TASK – Every record that appears below should be transcribed exactly.

- Opening Delimiter -

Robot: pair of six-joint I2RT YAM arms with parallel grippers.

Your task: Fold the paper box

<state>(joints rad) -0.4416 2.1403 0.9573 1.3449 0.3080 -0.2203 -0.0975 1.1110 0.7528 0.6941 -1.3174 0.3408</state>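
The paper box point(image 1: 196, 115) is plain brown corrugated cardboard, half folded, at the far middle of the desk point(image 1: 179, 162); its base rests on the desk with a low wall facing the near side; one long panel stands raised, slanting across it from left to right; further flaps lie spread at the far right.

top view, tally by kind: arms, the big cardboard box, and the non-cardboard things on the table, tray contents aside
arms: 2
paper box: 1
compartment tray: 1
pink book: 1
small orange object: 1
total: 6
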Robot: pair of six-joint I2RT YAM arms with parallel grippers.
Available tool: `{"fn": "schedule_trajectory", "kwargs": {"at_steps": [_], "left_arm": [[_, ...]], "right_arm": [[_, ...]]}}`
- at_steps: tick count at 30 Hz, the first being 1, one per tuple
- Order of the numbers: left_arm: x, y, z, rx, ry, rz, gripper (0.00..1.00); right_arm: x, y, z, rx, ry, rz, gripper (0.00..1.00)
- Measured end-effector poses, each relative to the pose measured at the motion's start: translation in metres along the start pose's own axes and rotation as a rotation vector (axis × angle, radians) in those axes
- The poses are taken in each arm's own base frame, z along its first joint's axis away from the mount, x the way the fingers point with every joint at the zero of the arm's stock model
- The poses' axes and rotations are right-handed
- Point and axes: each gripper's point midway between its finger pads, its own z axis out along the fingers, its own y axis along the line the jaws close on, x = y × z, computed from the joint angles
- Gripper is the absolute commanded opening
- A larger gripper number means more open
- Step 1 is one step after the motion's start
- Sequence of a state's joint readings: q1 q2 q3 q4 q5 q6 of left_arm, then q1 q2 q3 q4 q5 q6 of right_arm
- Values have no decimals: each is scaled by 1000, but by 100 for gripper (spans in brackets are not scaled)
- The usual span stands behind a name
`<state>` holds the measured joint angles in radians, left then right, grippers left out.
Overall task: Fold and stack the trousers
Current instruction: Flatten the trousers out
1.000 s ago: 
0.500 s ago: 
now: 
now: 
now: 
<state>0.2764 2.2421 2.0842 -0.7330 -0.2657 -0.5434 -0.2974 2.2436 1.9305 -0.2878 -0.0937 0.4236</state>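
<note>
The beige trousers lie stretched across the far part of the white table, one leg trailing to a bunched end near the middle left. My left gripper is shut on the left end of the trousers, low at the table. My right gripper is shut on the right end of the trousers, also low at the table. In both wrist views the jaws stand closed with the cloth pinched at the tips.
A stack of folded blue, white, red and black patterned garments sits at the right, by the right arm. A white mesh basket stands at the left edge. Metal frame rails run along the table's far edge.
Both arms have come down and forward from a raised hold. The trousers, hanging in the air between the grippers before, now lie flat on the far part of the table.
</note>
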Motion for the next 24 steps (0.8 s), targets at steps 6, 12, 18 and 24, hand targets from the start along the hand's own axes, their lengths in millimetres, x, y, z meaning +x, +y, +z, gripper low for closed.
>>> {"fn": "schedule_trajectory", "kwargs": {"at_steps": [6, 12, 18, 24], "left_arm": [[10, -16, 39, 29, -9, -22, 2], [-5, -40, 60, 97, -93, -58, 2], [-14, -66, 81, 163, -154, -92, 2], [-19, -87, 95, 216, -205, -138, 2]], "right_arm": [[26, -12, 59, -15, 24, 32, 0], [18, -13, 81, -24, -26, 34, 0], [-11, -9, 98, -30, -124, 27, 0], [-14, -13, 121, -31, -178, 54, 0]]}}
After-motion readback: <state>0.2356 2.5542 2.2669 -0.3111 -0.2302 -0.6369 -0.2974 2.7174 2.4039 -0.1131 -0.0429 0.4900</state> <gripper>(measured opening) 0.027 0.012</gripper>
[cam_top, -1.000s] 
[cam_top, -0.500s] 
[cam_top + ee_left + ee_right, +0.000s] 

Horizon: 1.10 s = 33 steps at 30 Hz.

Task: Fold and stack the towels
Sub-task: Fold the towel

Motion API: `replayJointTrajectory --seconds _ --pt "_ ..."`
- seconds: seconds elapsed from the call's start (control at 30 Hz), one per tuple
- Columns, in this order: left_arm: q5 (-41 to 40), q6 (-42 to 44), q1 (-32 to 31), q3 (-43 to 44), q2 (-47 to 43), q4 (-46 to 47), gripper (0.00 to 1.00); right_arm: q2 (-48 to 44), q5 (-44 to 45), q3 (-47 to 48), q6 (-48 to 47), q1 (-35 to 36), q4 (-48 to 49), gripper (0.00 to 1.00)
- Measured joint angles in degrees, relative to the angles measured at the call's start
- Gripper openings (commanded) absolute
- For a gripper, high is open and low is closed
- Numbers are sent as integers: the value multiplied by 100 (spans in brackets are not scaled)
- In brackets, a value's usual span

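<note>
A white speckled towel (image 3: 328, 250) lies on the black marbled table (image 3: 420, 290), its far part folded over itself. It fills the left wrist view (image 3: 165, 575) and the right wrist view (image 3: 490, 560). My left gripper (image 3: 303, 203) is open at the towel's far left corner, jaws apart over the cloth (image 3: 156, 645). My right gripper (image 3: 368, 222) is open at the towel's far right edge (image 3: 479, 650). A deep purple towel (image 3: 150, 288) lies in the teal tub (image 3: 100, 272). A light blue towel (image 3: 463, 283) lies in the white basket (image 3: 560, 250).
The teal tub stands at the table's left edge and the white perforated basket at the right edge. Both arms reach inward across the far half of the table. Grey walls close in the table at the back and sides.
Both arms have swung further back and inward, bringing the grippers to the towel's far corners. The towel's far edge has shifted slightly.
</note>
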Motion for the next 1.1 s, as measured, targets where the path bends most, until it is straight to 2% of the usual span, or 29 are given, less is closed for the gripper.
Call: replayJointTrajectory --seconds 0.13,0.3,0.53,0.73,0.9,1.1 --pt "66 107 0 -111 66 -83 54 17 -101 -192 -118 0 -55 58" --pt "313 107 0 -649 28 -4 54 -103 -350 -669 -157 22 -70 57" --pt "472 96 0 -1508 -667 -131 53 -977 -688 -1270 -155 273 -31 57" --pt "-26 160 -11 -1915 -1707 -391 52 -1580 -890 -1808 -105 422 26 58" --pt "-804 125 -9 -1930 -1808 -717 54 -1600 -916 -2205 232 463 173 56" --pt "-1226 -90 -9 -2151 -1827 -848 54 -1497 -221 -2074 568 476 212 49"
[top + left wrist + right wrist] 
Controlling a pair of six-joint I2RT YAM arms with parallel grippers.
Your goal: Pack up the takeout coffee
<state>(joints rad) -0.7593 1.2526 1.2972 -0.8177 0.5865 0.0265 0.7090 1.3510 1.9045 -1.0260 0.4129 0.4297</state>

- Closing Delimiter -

ANSWER SECTION –
Robot: pair of six-joint I2RT YAM arms with parallel grippers.

Your task: Fold the paper box

<state>(joints rad) -0.4416 2.1403 0.9573 1.3449 0.3080 -0.2203 -0.0975 1.1110 0.7528 0.6941 -1.3174 0.3408</state>
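The paper box point(image 1: 196, 115) is plain brown corrugated cardboard, half folded, at the far middle of the desk point(image 1: 179, 162); its base rests on the desk with a low wall facing the near side; one long panel stands raised, slanting across it from left to right; further flaps lie spread at the far right.

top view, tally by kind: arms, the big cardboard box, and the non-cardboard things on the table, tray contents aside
arms: 2
paper box: 1
compartment tray: 1
pink book: 1
small orange object: 1
total: 6
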Robot: pair of six-joint I2RT YAM arms with parallel grippers.
Available tool: `{"fn": "schedule_trajectory", "kwargs": {"at_steps": [_], "left_arm": [[_, ...]], "right_arm": [[_, ...]]}}`
- at_steps: tick count at 30 Hz, the first being 1, one per tuple
- Order of the numbers: left_arm: x, y, z, rx, ry, rz, gripper (0.00..1.00); right_arm: x, y, z, rx, ry, rz, gripper (0.00..1.00)
- Measured end-effector poses, each relative to the pose measured at the motion's start: translation in metres along the start pose's own axes and rotation as a rotation vector (axis × angle, radians) in those axes
- The poses are taken in each arm's own base frame, z along its first joint's axis away from the mount, x the way the fingers point with every joint at the zero of the arm's stock model
- The poses' axes and rotations are right-handed
- Point and axes: each gripper's point midway between its finger pads, its own z axis out along the fingers, its own y axis along the line the jaws close on, x = y × z, computed from the joint angles
- Gripper is the absolute commanded opening
- A larger gripper number means more open
- Step 1 is one step after the motion's start
- Sequence of a state's joint readings: q1 q2 q3 q4 q5 q6 of left_arm, then q1 q2 q3 q4 q5 q6 of right_arm
- Values have no decimals: each is scaled by 1000, but by 100 for gripper (spans in brackets are not scaled)
- The usual span stands behind a name
`<state>` holds the measured joint angles in radians, left then right, grippers left out.
Overall task: Fold and stack the trousers
Current instruction: Flatten the trousers out
1.000 s ago: 
0.500 s ago: 
now: 
now: 
now: 
<state>0.2764 2.2421 2.0842 -0.7330 -0.2657 -0.5434 -0.2974 2.2436 1.9305 -0.2878 -0.0937 0.4236</state>
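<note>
The beige trousers lie stretched across the far part of the white table, one leg trailing to a bunched end near the middle left. My left gripper is shut on the left end of the trousers, low at the table. My right gripper is shut on the right end of the trousers, also low at the table. In both wrist views the jaws stand closed with the cloth pinched at the tips.
A stack of folded blue, white, red and black patterned garments sits at the right, by the right arm. A white mesh basket stands at the left edge. Metal frame rails run along the table's far edge.
Both arms have come down and forward from a raised hold. The trousers, hanging in the air between the grippers before, now lie flat on the far part of the table.
</note>
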Motion for the next 24 steps (0.8 s), targets at steps 6, 12, 18 and 24, hand targets from the start along the hand's own axes, their lengths in millimetres, x, y, z meaning +x, +y, +z, gripper low for closed.
>>> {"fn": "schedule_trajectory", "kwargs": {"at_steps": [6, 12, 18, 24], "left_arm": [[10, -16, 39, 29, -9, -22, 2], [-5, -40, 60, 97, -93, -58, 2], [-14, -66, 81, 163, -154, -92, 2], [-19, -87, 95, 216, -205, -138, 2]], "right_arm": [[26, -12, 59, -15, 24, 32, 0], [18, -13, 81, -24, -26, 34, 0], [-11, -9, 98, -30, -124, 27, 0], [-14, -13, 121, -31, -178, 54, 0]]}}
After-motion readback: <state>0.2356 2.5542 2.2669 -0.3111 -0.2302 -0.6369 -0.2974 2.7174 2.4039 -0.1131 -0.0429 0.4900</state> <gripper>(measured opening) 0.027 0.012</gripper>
[cam_top, -1.000s] 
[cam_top, -0.500s] 
[cam_top + ee_left + ee_right, +0.000s] 

Horizon: 1.10 s = 33 steps at 30 Hz.

Task: Fold and stack the towels
Sub-task: Fold the towel

Motion API: `replayJointTrajectory --seconds _ --pt "_ ..."`
- seconds: seconds elapsed from the call's start (control at 30 Hz), one per tuple
- Columns, in this order: left_arm: q5 (-41 to 40), q6 (-42 to 44), q1 (-32 to 31), q3 (-43 to 44), q2 (-47 to 43), q4 (-46 to 47), gripper (0.00 to 1.00); right_arm: q2 (-48 to 44), q5 (-44 to 45), q3 (-47 to 48), q6 (-48 to 47), q1 (-35 to 36), q4 (-48 to 49), gripper (0.00 to 1.00)
- Measured joint angles in degrees, relative to the angles measured at the call's start
- Gripper openings (commanded) absolute
- For a gripper, high is open and low is closed
- Numbers are sent as integers: the value multiplied by 100 (spans in brackets are not scaled)
- In brackets, a value's usual span

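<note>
A white speckled towel (image 3: 328, 250) lies on the black marbled table (image 3: 420, 290), its far part folded over itself. It fills the left wrist view (image 3: 165, 575) and the right wrist view (image 3: 490, 560). My left gripper (image 3: 303, 203) is open at the towel's far left corner, jaws apart over the cloth (image 3: 156, 645). My right gripper (image 3: 368, 222) is open at the towel's far right edge (image 3: 479, 650). A deep purple towel (image 3: 150, 288) lies in the teal tub (image 3: 100, 272). A light blue towel (image 3: 463, 283) lies in the white basket (image 3: 560, 250).
The teal tub stands at the table's left edge and the white perforated basket at the right edge. Both arms reach inward across the far half of the table. Grey walls close in the table at the back and sides.
Both arms have swung further back and inward, bringing the grippers to the towel's far corners. The towel's far edge has shifted slightly.
</note>
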Motion for the next 1.1 s, as measured, targets where the path bends most, until it is straight to 2% of the usual span, or 29 are given, less is closed for the gripper.
Call: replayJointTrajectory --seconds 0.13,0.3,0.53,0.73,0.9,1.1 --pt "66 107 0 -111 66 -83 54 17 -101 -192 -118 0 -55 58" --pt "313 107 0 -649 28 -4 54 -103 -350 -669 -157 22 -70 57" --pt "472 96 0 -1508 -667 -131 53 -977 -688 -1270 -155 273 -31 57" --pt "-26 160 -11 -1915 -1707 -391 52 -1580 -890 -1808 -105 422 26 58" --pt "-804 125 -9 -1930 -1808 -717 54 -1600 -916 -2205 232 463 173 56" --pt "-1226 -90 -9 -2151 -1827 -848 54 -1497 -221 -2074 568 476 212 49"
[top + left wrist + right wrist] 
Controlling a pair of six-joint I2RT YAM arms with parallel grippers.
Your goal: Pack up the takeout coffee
<state>(joints rad) -0.7593 1.2526 1.2972 -0.8177 0.5865 0.0265 0.7090 1.3510 1.9045 -1.0260 0.4129 0.4297</state>

Nothing remains to be added to the output.